***** Records provided *****
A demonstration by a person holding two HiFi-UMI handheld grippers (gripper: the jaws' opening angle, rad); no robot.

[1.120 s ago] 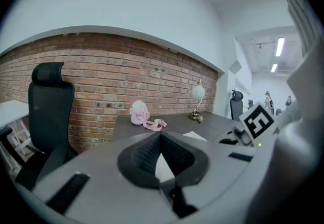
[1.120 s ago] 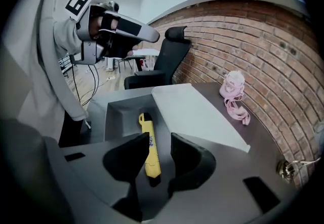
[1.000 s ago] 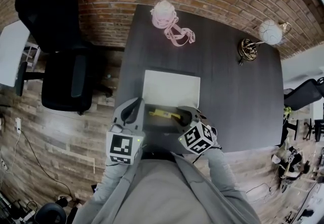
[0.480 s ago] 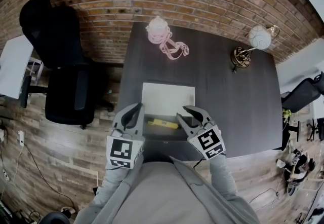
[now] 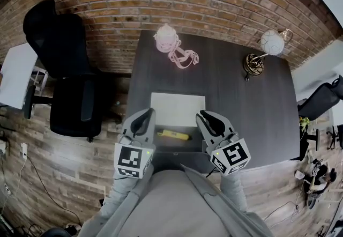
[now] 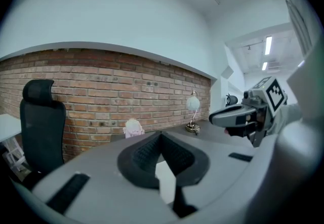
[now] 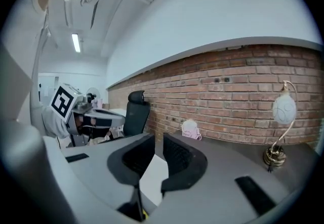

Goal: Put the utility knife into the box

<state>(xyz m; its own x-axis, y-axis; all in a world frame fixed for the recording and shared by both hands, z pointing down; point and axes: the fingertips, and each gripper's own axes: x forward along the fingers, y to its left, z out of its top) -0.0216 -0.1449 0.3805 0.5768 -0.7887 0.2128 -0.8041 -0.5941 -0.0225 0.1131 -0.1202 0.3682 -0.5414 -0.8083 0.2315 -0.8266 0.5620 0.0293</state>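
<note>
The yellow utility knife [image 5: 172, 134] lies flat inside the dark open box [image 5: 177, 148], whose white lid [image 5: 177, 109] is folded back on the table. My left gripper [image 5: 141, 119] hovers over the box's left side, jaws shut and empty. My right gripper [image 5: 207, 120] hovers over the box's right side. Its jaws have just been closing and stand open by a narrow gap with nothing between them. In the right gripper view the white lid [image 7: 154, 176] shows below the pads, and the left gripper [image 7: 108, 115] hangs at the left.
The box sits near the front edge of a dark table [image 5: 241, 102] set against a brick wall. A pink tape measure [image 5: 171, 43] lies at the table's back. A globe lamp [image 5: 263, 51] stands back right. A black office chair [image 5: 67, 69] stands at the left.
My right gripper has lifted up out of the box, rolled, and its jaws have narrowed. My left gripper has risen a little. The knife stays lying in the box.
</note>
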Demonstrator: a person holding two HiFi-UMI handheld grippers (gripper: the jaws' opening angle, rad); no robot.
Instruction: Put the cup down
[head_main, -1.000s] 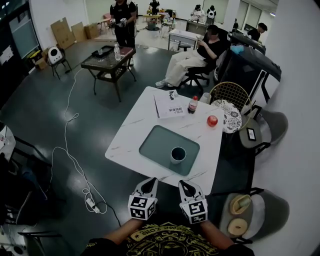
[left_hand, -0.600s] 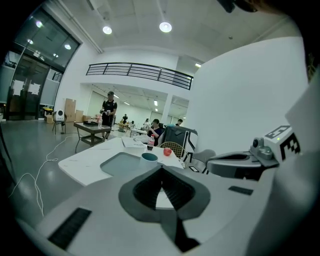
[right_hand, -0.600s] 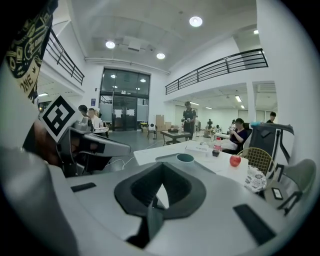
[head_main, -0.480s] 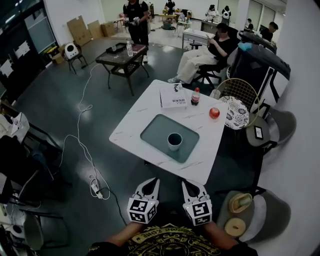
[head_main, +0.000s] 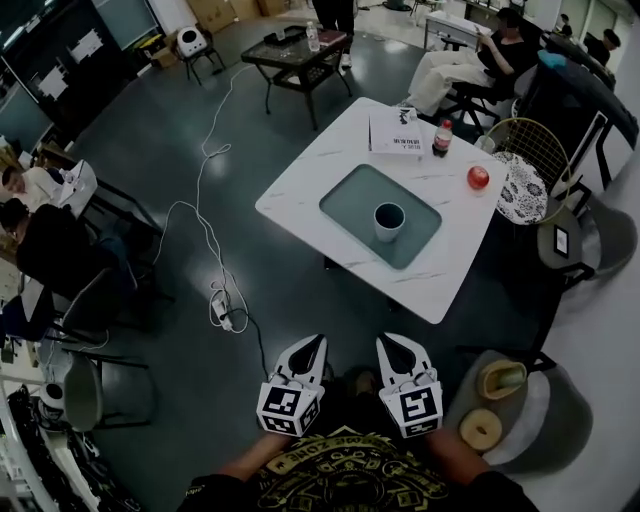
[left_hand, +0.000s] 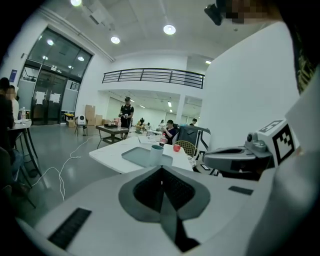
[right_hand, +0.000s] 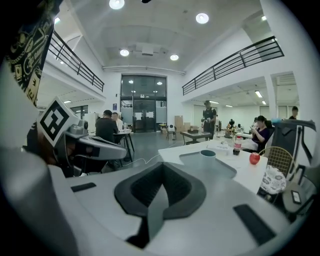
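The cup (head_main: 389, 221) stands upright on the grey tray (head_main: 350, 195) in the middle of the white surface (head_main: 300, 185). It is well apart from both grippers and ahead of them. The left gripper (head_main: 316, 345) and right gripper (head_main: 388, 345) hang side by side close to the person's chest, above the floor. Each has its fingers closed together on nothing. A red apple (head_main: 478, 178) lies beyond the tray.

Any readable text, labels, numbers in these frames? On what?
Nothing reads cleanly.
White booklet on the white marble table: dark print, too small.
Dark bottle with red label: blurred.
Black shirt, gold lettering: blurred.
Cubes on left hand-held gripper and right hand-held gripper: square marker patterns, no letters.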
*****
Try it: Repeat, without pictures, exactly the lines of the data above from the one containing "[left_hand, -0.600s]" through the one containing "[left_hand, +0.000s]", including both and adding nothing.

Solution below:
[left_hand, -0.600s] 
[right_hand, -0.600s] 
[head_main, -0.480s] 
[head_main, +0.000s] 
[left_hand, +0.000s] 

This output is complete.